* _THE TASK_:
Because the entries hold pictures, reproduce only their words, exactly as written.

* _DATASET ENTRIES_:
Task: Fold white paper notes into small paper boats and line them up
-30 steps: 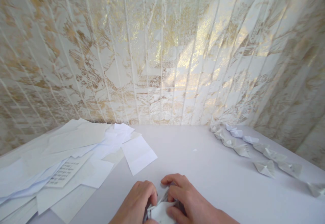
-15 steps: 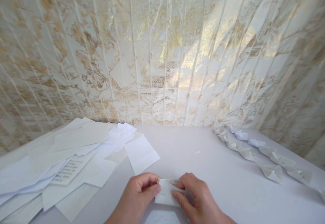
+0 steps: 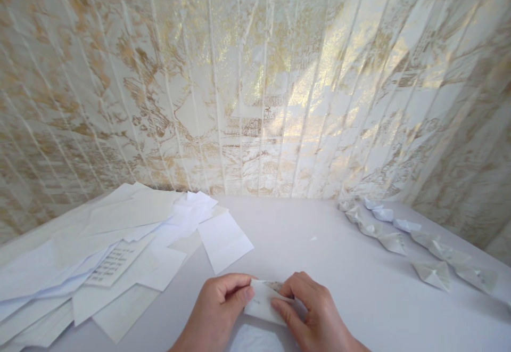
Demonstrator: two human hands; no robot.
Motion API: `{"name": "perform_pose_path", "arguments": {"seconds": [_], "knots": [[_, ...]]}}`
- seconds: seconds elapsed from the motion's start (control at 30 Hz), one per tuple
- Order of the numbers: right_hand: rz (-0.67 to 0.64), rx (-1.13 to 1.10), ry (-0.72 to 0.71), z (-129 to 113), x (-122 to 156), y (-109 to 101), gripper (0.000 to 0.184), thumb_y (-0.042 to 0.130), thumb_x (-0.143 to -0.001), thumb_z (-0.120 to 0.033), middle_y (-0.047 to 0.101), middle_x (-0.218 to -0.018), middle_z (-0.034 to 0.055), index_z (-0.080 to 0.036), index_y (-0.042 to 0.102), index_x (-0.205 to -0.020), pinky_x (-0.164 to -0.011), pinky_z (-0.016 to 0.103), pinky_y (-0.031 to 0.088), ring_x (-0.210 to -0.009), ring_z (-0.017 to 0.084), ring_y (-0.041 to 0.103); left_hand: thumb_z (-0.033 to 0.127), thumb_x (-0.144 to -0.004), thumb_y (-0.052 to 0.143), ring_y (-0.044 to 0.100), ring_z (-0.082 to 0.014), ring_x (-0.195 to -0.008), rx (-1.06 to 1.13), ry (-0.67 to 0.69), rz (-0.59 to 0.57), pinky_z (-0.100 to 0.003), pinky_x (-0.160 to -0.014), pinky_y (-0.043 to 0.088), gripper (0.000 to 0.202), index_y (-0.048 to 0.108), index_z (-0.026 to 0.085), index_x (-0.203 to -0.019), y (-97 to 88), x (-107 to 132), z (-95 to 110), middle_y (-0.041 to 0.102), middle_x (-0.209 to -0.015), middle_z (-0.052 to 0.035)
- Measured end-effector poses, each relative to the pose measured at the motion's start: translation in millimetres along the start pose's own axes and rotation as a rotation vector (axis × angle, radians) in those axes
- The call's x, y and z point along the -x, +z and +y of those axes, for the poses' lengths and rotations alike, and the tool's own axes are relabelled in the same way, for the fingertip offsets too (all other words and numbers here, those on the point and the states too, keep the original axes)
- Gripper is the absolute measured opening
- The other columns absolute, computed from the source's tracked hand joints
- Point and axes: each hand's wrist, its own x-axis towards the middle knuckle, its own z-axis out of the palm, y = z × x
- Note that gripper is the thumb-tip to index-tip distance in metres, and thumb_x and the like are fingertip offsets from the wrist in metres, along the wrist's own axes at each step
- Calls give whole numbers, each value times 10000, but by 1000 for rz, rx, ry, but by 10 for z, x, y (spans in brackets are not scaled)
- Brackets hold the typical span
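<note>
A small folded piece of white paper (image 3: 264,301) with faint print is held just above the white table (image 3: 339,272) at the bottom centre. My left hand (image 3: 217,312) pinches its left edge with thumb over curled fingers. My right hand (image 3: 315,314) grips its right side, thumb on top of the fold. Both hands are closed on the paper. Below them a pale patch shows on the table, partly hidden by my wrists.
A loose heap of white sheets (image 3: 91,256) covers the table's left side, one sheet (image 3: 223,240) lying nearest my hands. Several folded paper shapes (image 3: 399,235) lie in a row along the right. A gold-patterned curtain (image 3: 255,86) hangs behind the table.
The hands lifted the folded paper off the table near the bottom edge and now hold it flatter between them. The view has shifted slightly.
</note>
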Motion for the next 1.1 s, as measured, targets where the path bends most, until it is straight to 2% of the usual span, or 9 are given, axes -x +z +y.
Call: {"name": "perform_pose_path", "arguments": {"seconds": [0.2,0.47,0.63,0.73,0.83,0.93,1.1], "knots": [[44,16,-61,-4,8,4,168,492,-776,-172,567,-571,29,-169,501,-608,-523,228,413,-554,144,523,253,-756,550,566,-180,-704,-35,15,30,-225,-637,406,207,725,177,-838,-2,17,12,687,-702,-10],[139,48,-209,-18,-8,0,179,508,-772,-140,556,-552,26,-169,492,-596,-487,213,400,-521,134,508,281,-729,563,549,-176,-646,-19,-19,64,-232,-601,396,201,714,151,-747,4,37,27,672,-647,-18],[136,30,-206,-30,-14,-4,162,506,-773,-151,556,-563,26,-173,494,-613,-486,219,402,-532,142,509,288,-718,577,512,-156,-609,11,-26,87,-226,-584,377,188,676,140,-658,11,26,-2,635,-602,-6],[104,-63,-119,-29,-8,-7,153,502,-776,-179,579,-624,37,-177,490,-624,-531,234,428,-588,154,537,304,-709,582,487,-145,-582,64,-58,99,-225,-566,364,200,662,135,-638,21,27,-1,603,-572,5],[82,-210,94,-30,0,3,157,538,-757,-224,597,-645,21,-188,478,-618,-566,229,438,-598,148,554,325,-688,597,472,-141,-564,109,-99,118,-228,-552,351,212,649,131,-621,32,41,27,578,-551,12],[121,-343,273,-36,1,33,196,579,-731,-281,588,-608,-5,-195,474,-589,-576,228,430,-583,145,539,335,-677,604,469,-140,-559,136,-112,143,-229,-554,348,215,633,135,-603,42,52,53,564,-540,21],[184,-527,360,-46,-13,66,222,614,-693,-295,564,-588,-15,-190,473,-558,-579,238,413,-582,143,513,345,-669,607,467,-144,-559,144,-122,157,-232,-545,343,225,624,135,-593,43,49,62,558,-537,18]]}}
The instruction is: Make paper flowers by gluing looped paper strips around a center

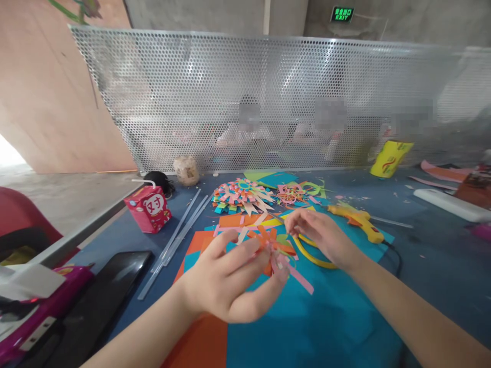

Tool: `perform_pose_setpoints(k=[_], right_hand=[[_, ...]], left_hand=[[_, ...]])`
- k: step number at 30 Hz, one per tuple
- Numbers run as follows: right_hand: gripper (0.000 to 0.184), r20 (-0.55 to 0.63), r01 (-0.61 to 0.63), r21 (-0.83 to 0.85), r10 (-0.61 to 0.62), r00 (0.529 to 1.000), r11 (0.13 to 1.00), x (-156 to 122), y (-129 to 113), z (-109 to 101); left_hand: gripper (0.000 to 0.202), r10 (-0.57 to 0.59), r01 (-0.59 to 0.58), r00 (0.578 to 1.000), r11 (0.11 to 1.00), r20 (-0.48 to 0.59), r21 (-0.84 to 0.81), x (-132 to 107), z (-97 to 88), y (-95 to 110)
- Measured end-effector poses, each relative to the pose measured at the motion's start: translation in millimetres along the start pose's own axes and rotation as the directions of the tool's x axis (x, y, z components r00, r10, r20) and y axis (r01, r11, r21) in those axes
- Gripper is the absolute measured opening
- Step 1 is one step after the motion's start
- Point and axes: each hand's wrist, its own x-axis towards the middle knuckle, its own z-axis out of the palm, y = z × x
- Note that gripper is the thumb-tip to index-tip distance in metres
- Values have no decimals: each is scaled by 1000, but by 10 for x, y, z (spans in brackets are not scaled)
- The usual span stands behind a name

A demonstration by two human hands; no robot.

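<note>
My left hand (230, 281) is curled around a small paper flower of orange and pink strips (274, 250), pinching it above the blue and orange paper sheets (307, 327). My right hand (318, 232) reaches in from the right, fingers bent and touching the flower's far edge. Just beyond the right hand lie yellow-handled scissors (312, 253). A yellow glue gun (358, 221) rests on the table right of that hand.
A finished multicoloured paper flower (241, 197) and paper scraps (295, 193) lie further back. Glue sticks (176, 237), a red drink carton (149, 208) and a black tablet (103, 296) sit left. A perforated metal screen (268, 97) closes the far edge; people sit behind it.
</note>
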Motion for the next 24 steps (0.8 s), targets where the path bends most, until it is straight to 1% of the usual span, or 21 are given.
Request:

* _OUTPUT OF THE EXERCISE_:
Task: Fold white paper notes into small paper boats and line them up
-30 steps: 
-15 steps: 
+0 steps: 
Demonstrator: two human hands; no robot.
Motion API: `{"name": "perform_pose_path", "arguments": {"seconds": [_], "knots": [[_, ...]]}}`
- seconds: seconds elapsed from the motion's start (control at 30 Hz), one per tuple
- Order of the numbers: right_hand: rz (-0.67 to 0.64), rx (-1.13 to 1.10), ry (-0.72 to 0.71), z (-129 to 113), x (-122 to 156), y (-109 to 101), gripper (0.000 to 0.184), thumb_y (-0.042 to 0.130), thumb_x (-0.143 to -0.001), thumb_z (-0.120 to 0.033), middle_y (-0.047 to 0.101), middle_x (-0.218 to -0.018), middle_z (-0.034 to 0.055), index_z (-0.080 to 0.036), index_y (-0.042 to 0.102), index_x (-0.205 to -0.020), pinky_x (-0.164 to -0.011), pinky_z (-0.016 to 0.103), pinky_y (-0.031 to 0.088), ring_x (-0.210 to -0.009), ring_z (-0.017 to 0.084), ring_y (-0.041 to 0.103); left_hand: thumb_z (-0.033 to 0.127), thumb_x (-0.144 to -0.004), thumb_y (-0.052 to 0.143), ring_y (-0.044 to 0.100), ring_z (-0.082 to 0.014), ring_x (-0.195 to -0.008), rx (-1.06 to 1.13), ry (-0.67 to 0.69), rz (-0.59 to 0.57), pinky_z (-0.100 to 0.003), pinky_x (-0.160 to -0.014), pinky_y (-0.043 to 0.088), gripper (0.000 to 0.202), index_y (-0.048 to 0.108), index_z (-0.026 to 0.085), index_x (-0.203 to -0.019), y (-97 to 88), x (-107 to 132), z (-95 to 110), middle_y (-0.041 to 0.102), middle_x (-0.209 to -0.015), middle_z (-0.052 to 0.035)
- Measured end-effector poses, each relative to the pose measured at the motion's start: translation in millimetres along the start pose's own axes and rotation as a rotation vector (axis × angle, radians) in those axes
- The call's x, y and z point along the -x, +z and +y of those axes, for the poses' lengths and rotations alike, and the tool's own axes are relabelled in the same way, for the fingertip offsets too (all other words and numbers here, those on the point and the states too, keep the original axes)
- Gripper is the absolute measured opening
- The other columns absolute, computed from the source's tracked hand joints
- Point and axes: each hand's wrist, its own x-axis towards the middle knuckle, its own z-axis out of the palm, y = z × x
- Note that gripper is the thumb-tip to index-tip distance in metres, and thumb_x and the like are fingertip offsets from the wrist in metres, along the wrist's own axes at each step
- Calls give whole numbers, each value times 10000, but by 1000 for rz, rx, ry, but by 10 for z, x, y (spans in brackets are not scaled)
- Brackets hold the typical span
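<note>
A small folded piece of white paper (image 3: 264,301) with faint print is held just above the white table (image 3: 339,272) at the bottom centre. My left hand (image 3: 217,312) pinches its left edge with thumb over curled fingers. My right hand (image 3: 315,314) grips its right side, thumb on top of the fold. Both hands are closed on the paper. Below them a pale patch shows on the table, partly hidden by my wrists.
A loose heap of white sheets (image 3: 91,256) covers the table's left side, one sheet (image 3: 223,240) lying nearest my hands. Several folded paper shapes (image 3: 399,235) lie in a row along the right. A gold-patterned curtain (image 3: 255,86) hangs behind the table.
The hands lifted the folded paper off the table near the bottom edge and now hold it flatter between them. The view has shifted slightly.
</note>
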Motion for the next 1.1 s, as measured, targets where the path bends most, until it is straight to 2% of the usual span, or 9 are given, axes -x +z +y.
Call: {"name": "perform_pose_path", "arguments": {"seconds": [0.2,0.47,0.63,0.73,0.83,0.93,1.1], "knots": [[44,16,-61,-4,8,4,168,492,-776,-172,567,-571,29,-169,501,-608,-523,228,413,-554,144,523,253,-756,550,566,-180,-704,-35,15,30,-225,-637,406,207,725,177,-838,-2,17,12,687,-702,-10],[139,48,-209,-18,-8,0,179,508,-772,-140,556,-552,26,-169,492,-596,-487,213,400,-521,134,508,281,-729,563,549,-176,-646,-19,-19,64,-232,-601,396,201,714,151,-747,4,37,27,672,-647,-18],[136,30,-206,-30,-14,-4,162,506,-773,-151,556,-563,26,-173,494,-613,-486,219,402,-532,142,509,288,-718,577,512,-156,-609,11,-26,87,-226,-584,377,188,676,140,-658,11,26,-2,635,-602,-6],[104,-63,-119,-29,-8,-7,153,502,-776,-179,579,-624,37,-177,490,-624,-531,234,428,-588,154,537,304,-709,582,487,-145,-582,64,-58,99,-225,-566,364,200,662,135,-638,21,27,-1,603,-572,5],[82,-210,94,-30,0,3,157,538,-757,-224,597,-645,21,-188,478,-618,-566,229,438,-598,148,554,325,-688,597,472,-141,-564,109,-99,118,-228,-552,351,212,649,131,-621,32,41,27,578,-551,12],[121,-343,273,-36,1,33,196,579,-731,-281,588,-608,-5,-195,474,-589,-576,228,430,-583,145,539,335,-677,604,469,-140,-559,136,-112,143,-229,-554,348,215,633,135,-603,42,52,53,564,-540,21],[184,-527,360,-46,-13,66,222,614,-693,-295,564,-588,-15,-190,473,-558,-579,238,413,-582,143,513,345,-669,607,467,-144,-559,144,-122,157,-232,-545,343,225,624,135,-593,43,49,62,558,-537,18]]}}
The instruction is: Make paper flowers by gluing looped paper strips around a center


Tool: `perform_pose_setpoints(k=[_], right_hand=[[_, ...]], left_hand=[[_, ...]])`
- k: step number at 30 Hz, one per tuple
- Numbers run as follows: right_hand: gripper (0.000 to 0.184), r20 (-0.55 to 0.63), r01 (-0.61 to 0.63), r21 (-0.83 to 0.85), r10 (-0.61 to 0.62), r00 (0.529 to 1.000), r11 (0.13 to 1.00), x (-156 to 122), y (-129 to 113), z (-109 to 101); left_hand: gripper (0.000 to 0.202), r10 (-0.57 to 0.59), r01 (-0.59 to 0.58), r00 (0.578 to 1.000), r11 (0.11 to 1.00), r20 (-0.48 to 0.59), r21 (-0.84 to 0.81), x (-132 to 107), z (-97 to 88), y (-95 to 110)
- Measured end-effector poses, each relative to the pose measured at the motion's start: translation in millimetres along the start pose's own axes and rotation as the directions of the tool's x axis (x, y, z components r00, r10, r20) and y axis (r01, r11, r21) in those axes
- Gripper is the absolute measured opening
- Step 1 is one step after the motion's start
- Point and axes: each hand's wrist, its own x-axis towards the middle knuckle, its own z-axis out of the palm, y = z × x
- Note that gripper is the thumb-tip to index-tip distance in metres
- Values have no decimals: each is scaled by 1000, but by 10 for x, y, z (spans in brackets are not scaled)
- The usual span stands behind a name

A demonstration by two human hands; no robot.

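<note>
My left hand (230, 281) is curled around a small paper flower of orange and pink strips (274, 250), pinching it above the blue and orange paper sheets (307, 327). My right hand (318, 232) reaches in from the right, fingers bent and touching the flower's far edge. Just beyond the right hand lie yellow-handled scissors (312, 253). A yellow glue gun (358, 221) rests on the table right of that hand.
A finished multicoloured paper flower (241, 197) and paper scraps (295, 193) lie further back. Glue sticks (176, 237), a red drink carton (149, 208) and a black tablet (103, 296) sit left. A perforated metal screen (268, 97) closes the far edge; people sit behind it.
</note>
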Motion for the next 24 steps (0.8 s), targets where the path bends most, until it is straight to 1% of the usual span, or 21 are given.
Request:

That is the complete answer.